ERIC DEGGANS, BYLINE: That's how fans of "Duck Dynasty" found out after Wednesday's season premiere that the Robertson family had decided, along with cable channel A&E, to stop making the series when the current season ends.


JASE ROBERTSON: After five years, we've decided - everybody's laughing now - we've decided as a family for this to be the final chapter of the "Duck Dynasty" series.

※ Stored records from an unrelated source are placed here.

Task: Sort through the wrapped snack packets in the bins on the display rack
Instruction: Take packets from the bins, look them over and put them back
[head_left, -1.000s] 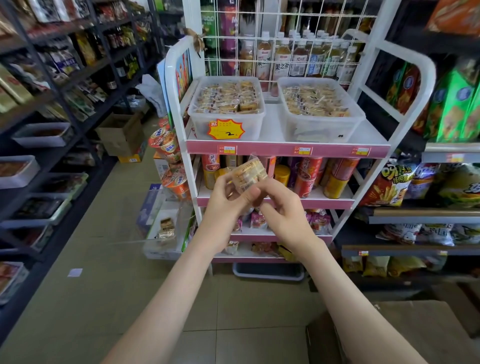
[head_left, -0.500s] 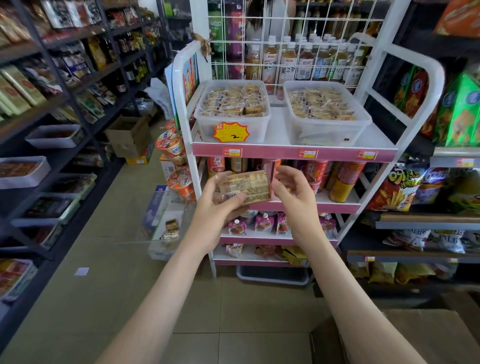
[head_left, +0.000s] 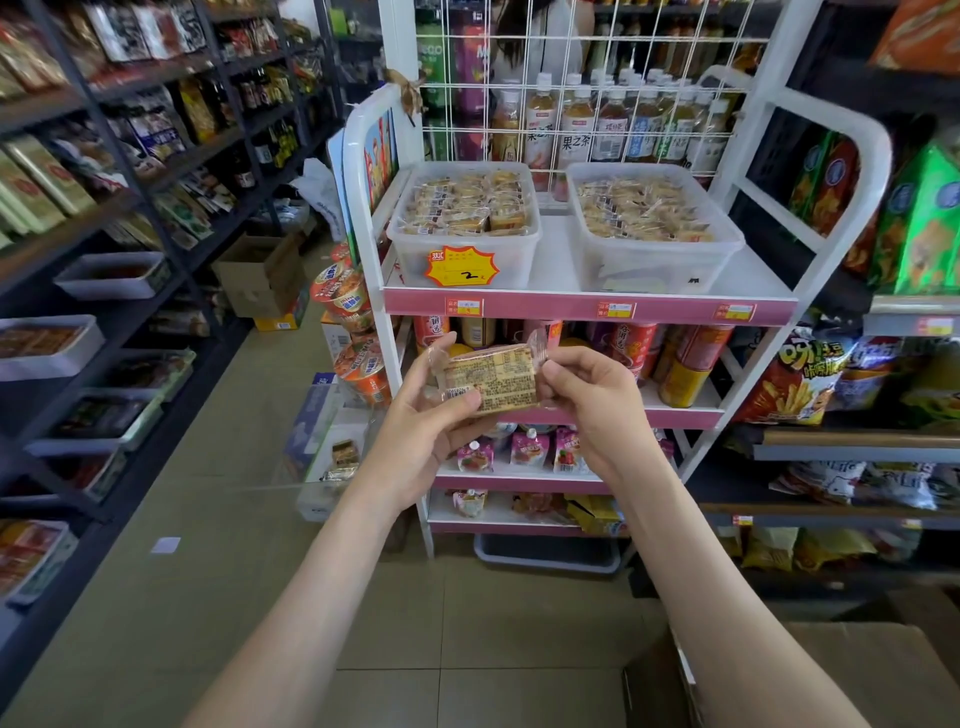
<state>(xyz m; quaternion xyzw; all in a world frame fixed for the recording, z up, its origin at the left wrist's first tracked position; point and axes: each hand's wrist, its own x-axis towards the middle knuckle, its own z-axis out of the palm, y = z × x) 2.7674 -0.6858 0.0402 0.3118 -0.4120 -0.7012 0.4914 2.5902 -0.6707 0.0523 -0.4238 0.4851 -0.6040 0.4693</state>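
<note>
Shop aisle, display rack (head_left: 587, 304): snack packet (head_left: 491, 382) pinched between left hand (head_left: 426, 434), right hand (head_left: 597, 400) grips, apparently label-up.

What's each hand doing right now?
Left hand: closed on the snack packet, left end.
Right hand: closed on the same packet, right end.

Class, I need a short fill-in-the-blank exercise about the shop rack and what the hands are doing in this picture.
1. The clear-wrapped snack packet is held by ____ hands.
2. The yellow starburst price tag is on the ____ clear plastic bin.
3. Both clear plastic bins stand on the white-and-pink rack's ____ shelf.

Missing words: both; left; top
</note>
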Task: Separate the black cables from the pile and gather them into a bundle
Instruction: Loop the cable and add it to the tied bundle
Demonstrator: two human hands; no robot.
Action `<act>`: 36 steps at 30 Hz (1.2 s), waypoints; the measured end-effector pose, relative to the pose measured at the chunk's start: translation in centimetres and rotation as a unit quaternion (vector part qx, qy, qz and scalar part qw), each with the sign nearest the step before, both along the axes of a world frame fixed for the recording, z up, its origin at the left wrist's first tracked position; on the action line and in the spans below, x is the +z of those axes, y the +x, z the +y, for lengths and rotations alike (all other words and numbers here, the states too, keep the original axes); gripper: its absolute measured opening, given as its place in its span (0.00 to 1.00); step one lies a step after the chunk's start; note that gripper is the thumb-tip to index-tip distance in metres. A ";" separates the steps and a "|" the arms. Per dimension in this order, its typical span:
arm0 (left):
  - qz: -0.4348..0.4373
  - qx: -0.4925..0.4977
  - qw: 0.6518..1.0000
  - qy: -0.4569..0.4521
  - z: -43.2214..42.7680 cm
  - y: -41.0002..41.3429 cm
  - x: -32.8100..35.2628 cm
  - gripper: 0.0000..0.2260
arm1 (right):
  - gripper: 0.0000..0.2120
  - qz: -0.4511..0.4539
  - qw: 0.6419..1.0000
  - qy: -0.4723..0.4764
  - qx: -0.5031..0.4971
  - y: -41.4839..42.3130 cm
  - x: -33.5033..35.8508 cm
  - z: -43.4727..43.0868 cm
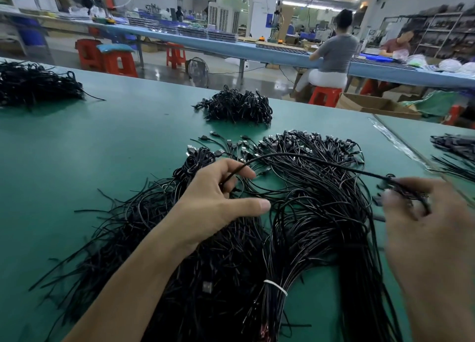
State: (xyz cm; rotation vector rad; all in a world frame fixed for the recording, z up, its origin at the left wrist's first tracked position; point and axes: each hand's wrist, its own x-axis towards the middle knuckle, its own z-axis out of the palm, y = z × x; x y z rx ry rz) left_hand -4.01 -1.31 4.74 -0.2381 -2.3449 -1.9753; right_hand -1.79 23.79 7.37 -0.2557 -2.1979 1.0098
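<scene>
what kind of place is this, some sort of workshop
Most likely a cable assembly factory floor: heaps of black USB cables on a green worktable, long blue benches behind, and workers seated on red stools.

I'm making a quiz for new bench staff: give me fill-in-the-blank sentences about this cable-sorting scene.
1. The pile of thin black cables lies on a ___ table top.
2. The left hand and right hand hold a single black cable; the blurred hand is the ___.
3. The thin tie binding the nearest cable bundle is ___.
4. The seated person in a grey shirt sits on a ___ plastic stool.
Missing: green, right, white, red.
</scene>
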 end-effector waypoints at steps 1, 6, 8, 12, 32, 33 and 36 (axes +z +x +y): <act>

DEGGANS: The show debuted in 2012, focused on a religious family with working-class, rural roots made wealthy through a successful duck call manufacturing business. It was a pop culture phenomenon for a time, drawing more than 11 million viewers in its fourth season premiere to become the most-watched non-fiction cable series in history. But viewership dropped after patriarch Phil Robertson made controversial remarks about gay people and black people in a magazine interview and was briefly suspended from the show. Unscripted shows often lose steam as the novelty of the series wears off, production costs rise, and the show's stars pursue other opportunities. But Duck Dynasty is one of the last huge, unscripted hits to lampoon white working-class Southern culture, a style some critics call hicksploitation TV. Perhaps the end of "Duck Dynasty" is also a sign that kind of programming is on the wane as well. I'm Eric Deggans. Transcript provided by NPR, Copyright NPR.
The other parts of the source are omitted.